▸ Task directions
From the line containing "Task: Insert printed" to the end of the listing, write out every line exactly; leave out everything else.

=-=-=

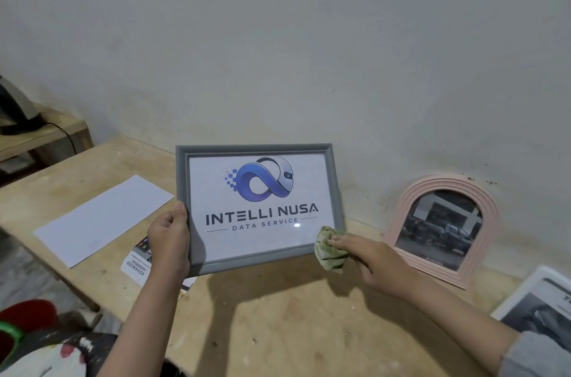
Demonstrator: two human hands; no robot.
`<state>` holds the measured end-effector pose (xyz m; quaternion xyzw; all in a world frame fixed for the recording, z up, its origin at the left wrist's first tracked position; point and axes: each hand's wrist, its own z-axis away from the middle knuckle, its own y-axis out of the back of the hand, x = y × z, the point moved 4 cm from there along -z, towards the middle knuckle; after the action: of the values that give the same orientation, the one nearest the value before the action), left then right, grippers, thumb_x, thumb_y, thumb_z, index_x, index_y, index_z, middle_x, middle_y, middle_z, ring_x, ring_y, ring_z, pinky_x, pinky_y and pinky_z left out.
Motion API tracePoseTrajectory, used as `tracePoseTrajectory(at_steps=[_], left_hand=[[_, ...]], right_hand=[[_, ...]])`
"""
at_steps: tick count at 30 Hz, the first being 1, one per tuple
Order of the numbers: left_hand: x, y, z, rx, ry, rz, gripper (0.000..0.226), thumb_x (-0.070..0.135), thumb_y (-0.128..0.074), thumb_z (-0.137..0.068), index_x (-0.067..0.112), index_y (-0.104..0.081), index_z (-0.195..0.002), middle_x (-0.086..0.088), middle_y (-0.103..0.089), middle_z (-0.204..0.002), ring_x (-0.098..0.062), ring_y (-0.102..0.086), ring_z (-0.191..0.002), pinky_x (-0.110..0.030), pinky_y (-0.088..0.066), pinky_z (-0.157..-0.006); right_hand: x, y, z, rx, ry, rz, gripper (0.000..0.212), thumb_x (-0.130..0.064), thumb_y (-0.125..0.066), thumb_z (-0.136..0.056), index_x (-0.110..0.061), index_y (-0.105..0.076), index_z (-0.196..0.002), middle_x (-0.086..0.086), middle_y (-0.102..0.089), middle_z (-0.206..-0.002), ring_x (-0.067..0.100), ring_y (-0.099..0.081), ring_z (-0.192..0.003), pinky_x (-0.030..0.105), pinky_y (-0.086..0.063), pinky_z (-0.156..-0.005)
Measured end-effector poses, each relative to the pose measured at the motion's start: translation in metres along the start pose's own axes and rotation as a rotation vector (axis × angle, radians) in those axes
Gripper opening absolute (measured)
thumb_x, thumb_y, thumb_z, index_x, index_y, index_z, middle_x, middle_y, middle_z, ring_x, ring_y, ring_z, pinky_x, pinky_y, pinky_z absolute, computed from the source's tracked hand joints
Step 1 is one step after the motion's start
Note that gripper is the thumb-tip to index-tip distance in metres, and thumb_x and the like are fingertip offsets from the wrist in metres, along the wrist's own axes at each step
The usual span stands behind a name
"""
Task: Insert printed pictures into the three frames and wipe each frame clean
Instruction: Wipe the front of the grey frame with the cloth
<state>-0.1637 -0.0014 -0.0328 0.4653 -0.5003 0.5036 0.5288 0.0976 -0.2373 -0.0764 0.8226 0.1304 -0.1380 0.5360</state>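
A person is holding a grey rectangular picture frame (259, 206) tilted up over a pale wooden desk (278, 315) and pressing a cloth to it.

A white paper sheet (102, 219) is lying at the desk's left. The left hand (169, 240) is gripping the frame's left edge, fingers clamped around it. The right hand (367, 256) is bunching a crumpled green cloth (329, 250) against the frame's lower right corner, fingers seemingly curled around it. Farther right, a pink arched picture frame (445, 228) is leaning against the wall.
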Motion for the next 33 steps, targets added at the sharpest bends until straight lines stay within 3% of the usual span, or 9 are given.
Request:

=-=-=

▸ Answer to the exercise
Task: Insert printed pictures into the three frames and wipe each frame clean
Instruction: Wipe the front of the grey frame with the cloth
<state>-0.1637 -0.0014 -0.0328 0.4653 -0.5003 0.5036 0.5288 0.0976 -0.2373 -0.0764 0.8226 0.1304 -0.1380 0.5360</state>
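A person is holding a grey rectangular picture frame (259, 206) tilted up over a pale wooden desk (278, 315) and pressing a cloth to it.

A white paper sheet (102, 219) is lying at the desk's left. The left hand (169, 240) is gripping the frame's left edge, fingers clamped around it. The right hand (367, 256) is bunching a crumpled green cloth (329, 250) against the frame's lower right corner, fingers seemingly curled around it. Farther right, a pink arched picture frame (445, 228) is leaning against the wall.
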Motion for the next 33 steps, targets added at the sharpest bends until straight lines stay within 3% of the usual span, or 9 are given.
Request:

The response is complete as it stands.